Isoroku was unbelievably lucky. Had he lost another finger - aside from the middle and index one, he would have immediately been discharged from the ranks of the armed forces.

As a result, his injuries did not stop Yamamoto from forging a successful military career with the fleet, while the Russo-Japanese War would end up serving as quality military training and becoming a heroic page in his biography. "As is to be expected from a man, who had gone through war and faced death, he was difficult to scare," the Japanese press wrote of the admiral in the 1930s.

Admiral Isoroku Yamamoto in 1940.

Admiral Isoroku Yamamoto in 1940.

Public Domain

On August 30, 1939, Isoroku Yamamoto was promoted to commander-in-chief of the Combined Fleet - the main sea-going component of Japan's Imperial Fleet. Following Pearl Harbor, through to the Battle of Midway in June, 1942, the Japanese navy was practically unstoppable under his command.
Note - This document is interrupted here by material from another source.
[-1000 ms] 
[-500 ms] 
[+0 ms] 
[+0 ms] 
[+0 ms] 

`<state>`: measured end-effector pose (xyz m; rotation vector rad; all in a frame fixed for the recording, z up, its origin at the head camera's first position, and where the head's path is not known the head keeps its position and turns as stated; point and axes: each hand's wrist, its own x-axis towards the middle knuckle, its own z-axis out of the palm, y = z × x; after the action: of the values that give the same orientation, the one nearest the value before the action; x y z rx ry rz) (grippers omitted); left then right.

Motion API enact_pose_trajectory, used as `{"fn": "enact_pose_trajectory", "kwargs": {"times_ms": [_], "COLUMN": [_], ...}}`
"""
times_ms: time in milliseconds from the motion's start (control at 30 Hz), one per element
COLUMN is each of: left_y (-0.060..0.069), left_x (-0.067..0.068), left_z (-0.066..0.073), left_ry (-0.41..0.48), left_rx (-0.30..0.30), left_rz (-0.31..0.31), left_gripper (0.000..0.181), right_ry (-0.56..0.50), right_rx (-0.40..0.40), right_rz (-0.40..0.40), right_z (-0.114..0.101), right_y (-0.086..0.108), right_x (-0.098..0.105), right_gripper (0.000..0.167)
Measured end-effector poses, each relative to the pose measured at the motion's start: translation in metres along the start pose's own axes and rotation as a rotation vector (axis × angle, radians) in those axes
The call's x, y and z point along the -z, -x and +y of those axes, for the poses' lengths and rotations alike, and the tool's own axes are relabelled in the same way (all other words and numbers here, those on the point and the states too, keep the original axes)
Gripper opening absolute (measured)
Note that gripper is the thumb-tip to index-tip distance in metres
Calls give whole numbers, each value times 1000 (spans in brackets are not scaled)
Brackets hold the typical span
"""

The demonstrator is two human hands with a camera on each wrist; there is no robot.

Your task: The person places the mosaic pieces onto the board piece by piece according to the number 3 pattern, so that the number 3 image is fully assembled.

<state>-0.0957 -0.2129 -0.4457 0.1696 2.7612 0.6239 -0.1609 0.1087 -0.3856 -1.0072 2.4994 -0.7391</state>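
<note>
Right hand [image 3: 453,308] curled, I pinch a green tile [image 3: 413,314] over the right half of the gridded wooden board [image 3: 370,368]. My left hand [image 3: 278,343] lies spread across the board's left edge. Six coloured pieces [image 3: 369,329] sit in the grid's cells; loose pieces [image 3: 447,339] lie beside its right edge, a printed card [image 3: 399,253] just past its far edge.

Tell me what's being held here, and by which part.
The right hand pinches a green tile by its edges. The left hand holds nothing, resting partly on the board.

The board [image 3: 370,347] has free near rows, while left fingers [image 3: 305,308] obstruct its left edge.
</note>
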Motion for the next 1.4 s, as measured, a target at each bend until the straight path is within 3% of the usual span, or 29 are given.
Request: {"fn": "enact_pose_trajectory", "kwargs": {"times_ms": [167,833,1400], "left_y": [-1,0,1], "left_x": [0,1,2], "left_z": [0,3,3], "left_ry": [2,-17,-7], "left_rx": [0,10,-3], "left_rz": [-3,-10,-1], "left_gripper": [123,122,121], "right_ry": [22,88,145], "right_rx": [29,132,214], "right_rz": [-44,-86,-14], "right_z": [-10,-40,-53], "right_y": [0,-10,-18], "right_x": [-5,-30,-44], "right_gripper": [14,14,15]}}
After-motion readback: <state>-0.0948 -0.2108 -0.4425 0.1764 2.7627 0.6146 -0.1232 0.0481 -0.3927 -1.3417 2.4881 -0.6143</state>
Isoroku Yamamoto managed to participate in the war against the Russian Empire, but was not fated to have the opportunity to battle the Soviet Union's Pacific Fleet in the August of 1945. Two years prior to the start of the Russo-Japanese War, the Americans successfully carried out Operation Vengeance with the objective of eliminating the admiral. Having intercepted and decoded a Japanese radio transmission, U.S. forces gained access to the Japanese naval commander's entire air route over the Solomon Islands. On April 18, 1943, Yamamoto's plane ended up in an airborne ambush staged by a group of U.S. fighters and was destroyed.